Task instructions -> Your output should be the lines of the data that follow, reproduced exactly from the first through the line bearing "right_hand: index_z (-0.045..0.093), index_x".

Entries supplied ->

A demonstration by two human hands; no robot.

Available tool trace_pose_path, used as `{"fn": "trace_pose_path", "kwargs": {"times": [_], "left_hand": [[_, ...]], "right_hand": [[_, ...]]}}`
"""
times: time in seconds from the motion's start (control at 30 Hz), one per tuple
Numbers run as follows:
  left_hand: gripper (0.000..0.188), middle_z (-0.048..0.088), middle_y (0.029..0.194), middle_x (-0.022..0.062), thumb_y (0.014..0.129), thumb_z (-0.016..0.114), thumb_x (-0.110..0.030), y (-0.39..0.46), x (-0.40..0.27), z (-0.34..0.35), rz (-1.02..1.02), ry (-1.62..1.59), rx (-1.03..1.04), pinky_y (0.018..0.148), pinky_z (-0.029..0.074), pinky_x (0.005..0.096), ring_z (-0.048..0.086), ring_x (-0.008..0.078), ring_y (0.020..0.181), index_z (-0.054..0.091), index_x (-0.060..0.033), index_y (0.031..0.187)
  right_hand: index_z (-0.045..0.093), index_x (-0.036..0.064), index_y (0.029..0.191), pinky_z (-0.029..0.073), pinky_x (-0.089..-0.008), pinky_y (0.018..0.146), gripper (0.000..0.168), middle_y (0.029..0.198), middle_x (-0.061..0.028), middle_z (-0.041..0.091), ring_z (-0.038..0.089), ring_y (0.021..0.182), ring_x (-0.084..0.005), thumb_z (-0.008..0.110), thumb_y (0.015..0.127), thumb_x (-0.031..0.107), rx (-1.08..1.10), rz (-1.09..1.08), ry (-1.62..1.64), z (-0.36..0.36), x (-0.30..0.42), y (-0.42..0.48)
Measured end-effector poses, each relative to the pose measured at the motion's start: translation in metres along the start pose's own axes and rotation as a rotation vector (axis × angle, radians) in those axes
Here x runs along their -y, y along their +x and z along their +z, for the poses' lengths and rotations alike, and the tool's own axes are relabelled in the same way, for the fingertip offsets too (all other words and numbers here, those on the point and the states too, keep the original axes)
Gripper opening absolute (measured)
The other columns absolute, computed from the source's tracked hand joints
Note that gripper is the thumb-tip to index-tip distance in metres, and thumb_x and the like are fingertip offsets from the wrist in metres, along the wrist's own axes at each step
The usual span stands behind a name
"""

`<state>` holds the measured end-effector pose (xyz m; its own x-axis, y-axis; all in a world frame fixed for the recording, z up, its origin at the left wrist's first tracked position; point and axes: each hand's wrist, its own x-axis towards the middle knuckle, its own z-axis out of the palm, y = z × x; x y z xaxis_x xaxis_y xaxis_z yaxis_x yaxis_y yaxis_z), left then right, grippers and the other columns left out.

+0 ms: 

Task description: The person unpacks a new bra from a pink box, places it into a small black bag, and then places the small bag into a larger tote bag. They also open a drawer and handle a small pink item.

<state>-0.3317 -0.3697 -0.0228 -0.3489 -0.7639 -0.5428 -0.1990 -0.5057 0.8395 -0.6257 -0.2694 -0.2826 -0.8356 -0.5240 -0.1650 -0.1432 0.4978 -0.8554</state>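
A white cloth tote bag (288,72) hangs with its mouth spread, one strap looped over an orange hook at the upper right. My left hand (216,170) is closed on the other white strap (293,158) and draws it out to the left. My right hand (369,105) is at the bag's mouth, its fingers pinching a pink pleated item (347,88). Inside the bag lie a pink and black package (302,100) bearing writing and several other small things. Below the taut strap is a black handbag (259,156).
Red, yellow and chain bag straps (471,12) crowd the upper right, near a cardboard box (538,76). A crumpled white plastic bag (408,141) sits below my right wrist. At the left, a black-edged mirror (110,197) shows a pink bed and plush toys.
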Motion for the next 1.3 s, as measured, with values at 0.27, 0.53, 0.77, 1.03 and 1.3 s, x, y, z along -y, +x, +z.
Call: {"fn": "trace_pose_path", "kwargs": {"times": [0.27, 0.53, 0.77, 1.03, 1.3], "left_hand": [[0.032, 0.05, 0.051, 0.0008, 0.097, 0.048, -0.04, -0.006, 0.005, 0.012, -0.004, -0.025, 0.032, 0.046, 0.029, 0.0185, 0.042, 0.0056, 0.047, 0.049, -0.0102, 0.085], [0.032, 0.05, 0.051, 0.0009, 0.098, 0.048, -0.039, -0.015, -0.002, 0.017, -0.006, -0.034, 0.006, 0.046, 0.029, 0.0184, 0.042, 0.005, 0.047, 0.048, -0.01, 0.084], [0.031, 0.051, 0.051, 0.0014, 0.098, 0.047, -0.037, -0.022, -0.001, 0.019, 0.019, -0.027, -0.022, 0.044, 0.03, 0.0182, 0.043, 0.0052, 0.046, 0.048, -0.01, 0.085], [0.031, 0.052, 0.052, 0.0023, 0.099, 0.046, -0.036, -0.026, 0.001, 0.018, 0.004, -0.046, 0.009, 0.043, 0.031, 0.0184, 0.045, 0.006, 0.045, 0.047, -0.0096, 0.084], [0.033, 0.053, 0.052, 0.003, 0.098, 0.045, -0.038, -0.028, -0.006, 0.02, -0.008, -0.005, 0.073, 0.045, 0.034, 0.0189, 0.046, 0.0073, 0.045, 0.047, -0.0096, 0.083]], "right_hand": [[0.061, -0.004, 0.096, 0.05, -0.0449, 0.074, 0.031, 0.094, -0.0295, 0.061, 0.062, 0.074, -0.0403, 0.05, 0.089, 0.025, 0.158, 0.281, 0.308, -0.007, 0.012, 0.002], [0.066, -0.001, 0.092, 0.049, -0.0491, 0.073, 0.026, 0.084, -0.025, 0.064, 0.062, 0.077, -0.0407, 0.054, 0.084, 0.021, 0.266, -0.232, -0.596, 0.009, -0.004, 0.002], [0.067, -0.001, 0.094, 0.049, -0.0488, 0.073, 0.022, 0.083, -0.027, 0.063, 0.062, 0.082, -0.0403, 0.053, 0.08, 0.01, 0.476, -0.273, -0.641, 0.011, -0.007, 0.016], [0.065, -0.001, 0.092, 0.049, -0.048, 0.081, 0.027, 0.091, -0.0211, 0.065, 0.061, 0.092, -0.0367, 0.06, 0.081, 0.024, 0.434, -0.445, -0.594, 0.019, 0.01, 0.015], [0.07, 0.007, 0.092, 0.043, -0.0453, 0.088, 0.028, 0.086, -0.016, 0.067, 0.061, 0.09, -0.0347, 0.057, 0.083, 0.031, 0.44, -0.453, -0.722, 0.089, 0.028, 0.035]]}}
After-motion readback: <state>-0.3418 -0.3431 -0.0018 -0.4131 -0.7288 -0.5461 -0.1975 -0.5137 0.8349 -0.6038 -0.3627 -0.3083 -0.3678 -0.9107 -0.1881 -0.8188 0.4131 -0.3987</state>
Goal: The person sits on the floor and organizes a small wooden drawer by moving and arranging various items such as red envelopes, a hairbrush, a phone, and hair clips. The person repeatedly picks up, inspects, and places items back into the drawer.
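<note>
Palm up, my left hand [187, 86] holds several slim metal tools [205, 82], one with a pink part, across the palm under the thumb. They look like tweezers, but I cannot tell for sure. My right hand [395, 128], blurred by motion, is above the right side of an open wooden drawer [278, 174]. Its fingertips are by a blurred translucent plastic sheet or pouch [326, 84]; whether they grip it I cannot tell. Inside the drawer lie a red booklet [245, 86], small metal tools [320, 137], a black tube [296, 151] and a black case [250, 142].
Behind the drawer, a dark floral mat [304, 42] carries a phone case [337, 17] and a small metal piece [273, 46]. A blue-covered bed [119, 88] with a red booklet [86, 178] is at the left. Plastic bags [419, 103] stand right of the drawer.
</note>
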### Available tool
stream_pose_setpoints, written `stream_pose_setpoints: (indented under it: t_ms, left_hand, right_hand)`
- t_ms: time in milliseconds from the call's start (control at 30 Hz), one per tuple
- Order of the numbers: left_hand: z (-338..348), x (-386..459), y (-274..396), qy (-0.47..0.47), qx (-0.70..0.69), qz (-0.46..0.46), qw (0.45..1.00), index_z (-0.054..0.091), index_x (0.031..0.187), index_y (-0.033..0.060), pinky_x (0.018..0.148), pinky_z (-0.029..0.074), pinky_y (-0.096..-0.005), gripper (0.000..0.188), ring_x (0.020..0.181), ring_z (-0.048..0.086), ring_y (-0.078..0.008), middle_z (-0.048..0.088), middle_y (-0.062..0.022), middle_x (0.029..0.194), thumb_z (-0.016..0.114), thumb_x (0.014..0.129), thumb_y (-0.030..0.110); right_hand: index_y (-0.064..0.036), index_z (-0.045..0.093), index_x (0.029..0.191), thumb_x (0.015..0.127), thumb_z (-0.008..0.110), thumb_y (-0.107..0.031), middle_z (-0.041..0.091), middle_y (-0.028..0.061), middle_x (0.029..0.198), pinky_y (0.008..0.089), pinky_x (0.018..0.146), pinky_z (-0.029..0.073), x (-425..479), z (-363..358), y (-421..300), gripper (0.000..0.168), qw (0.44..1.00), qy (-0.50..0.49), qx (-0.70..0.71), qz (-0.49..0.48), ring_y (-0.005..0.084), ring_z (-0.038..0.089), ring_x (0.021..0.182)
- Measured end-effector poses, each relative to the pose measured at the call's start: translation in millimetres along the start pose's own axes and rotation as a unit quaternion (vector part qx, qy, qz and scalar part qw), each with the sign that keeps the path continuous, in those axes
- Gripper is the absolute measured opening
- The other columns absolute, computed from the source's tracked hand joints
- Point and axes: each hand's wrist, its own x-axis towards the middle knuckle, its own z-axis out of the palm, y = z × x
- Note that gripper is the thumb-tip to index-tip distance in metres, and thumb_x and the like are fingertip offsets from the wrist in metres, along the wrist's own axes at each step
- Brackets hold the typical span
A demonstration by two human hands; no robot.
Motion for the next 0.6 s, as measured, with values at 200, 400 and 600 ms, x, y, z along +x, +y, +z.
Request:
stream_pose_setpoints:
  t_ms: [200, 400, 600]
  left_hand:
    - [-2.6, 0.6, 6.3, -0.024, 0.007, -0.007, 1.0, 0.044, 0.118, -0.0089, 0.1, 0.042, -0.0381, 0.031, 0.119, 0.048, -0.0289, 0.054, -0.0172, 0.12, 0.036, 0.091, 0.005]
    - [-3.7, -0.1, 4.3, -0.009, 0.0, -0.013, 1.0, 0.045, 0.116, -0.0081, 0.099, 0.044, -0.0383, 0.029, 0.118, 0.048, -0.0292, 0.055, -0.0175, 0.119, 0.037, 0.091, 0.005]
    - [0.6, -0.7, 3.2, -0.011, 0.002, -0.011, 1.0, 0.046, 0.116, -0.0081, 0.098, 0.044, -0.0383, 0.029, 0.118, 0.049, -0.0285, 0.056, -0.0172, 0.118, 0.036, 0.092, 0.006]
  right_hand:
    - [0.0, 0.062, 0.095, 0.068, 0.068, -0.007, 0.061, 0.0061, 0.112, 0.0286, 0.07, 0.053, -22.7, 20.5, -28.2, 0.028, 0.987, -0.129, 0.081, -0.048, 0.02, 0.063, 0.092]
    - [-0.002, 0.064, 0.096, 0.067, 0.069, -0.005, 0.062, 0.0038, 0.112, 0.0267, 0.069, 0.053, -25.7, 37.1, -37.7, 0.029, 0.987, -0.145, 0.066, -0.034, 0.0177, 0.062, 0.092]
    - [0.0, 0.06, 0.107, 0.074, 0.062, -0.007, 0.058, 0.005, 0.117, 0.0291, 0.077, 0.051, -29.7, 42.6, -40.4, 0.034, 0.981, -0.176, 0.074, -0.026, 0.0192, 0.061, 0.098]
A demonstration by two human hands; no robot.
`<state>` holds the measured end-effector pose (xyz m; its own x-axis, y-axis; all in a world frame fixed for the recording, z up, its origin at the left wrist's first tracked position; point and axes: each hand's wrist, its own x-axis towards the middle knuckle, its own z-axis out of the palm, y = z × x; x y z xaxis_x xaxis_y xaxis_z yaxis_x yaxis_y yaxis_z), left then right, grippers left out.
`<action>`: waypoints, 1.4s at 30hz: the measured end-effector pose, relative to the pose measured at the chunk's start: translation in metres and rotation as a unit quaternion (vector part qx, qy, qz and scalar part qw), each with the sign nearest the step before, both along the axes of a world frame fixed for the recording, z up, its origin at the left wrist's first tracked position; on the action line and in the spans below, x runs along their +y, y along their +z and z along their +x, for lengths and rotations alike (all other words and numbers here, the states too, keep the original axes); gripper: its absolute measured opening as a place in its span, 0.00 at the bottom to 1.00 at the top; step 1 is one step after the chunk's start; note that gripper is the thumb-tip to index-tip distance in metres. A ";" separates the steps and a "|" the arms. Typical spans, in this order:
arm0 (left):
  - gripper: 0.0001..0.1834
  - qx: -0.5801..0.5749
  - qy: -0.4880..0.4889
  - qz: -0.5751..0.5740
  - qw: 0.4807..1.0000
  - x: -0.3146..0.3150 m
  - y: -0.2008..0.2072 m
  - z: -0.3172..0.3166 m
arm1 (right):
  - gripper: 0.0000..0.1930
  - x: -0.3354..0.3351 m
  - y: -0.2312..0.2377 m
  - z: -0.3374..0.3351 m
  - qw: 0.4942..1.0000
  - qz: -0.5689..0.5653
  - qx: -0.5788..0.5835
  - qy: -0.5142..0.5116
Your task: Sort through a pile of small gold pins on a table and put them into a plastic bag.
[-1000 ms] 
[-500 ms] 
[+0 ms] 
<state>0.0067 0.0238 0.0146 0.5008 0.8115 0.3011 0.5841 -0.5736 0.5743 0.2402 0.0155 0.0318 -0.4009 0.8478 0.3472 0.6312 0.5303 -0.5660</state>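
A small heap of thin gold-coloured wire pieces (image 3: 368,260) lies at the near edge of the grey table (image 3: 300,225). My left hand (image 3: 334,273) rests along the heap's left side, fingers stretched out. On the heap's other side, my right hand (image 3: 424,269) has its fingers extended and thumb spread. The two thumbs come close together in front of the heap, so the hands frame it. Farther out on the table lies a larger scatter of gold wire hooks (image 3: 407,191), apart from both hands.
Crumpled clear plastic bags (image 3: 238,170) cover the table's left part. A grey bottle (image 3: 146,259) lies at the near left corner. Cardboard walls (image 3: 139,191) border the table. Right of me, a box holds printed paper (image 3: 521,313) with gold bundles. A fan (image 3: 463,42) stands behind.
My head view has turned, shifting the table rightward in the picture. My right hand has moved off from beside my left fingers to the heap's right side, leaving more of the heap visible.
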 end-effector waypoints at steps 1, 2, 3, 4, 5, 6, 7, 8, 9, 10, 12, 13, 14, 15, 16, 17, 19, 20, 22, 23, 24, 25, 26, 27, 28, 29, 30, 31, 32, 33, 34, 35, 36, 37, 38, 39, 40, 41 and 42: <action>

Task response ->
A demonstration by two human hands; no robot.

Available tool trace_pose_path, used as `{"fn": "trace_pose_path", "kwargs": {"times": [_], "left_hand": [[_, ...]], "right_hand": [[_, ...]]}}`
"""
times: time in seconds from the motion's start (control at 30 Hz), one per tuple
Numbers run as follows:
  left_hand: gripper (0.000..0.188), middle_z (-0.048..0.088), middle_y (0.029..0.194), middle_x (-0.022..0.062), thumb_y (0.014..0.129), thumb_z (-0.016..0.114), thumb_x (-0.110..0.030), y (-0.39..0.46), x (-0.40..0.27), z (-0.34..0.35), rz (-1.02..1.02), ry (-1.62..1.59), rx (-1.03..1.04), pinky_y (0.018..0.148), pinky_z (-0.029..0.074), pinky_x (0.005..0.096), ring_z (-0.048..0.086), ring_x (-0.008..0.078), ring_y (0.020..0.181), index_z (-0.054..0.091), index_x (-0.060..0.033), index_y (0.031..0.187)
  right_hand: index_z (-0.045..0.093), index_x (-0.036..0.064), index_y (0.029..0.191), pinky_z (-0.029..0.073), pinky_x (-0.089..-0.008), pinky_y (0.018..0.146), gripper (0.000..0.168), middle_y (0.029..0.198), middle_x (-0.061..0.028), middle_z (-0.041..0.091), ring_z (-0.038..0.089), ring_y (0.021..0.182), ring_x (-0.084..0.005), thumb_z (-0.008..0.110), thumb_y (0.015..0.127), thumb_x (-0.031..0.107), rx (-1.08..1.10), rz (-1.09..1.08), ry (-1.62..1.64), z (-0.36..0.36), x (-0.30..0.42), y (-0.42..0.48)

What the exercise required is now complete.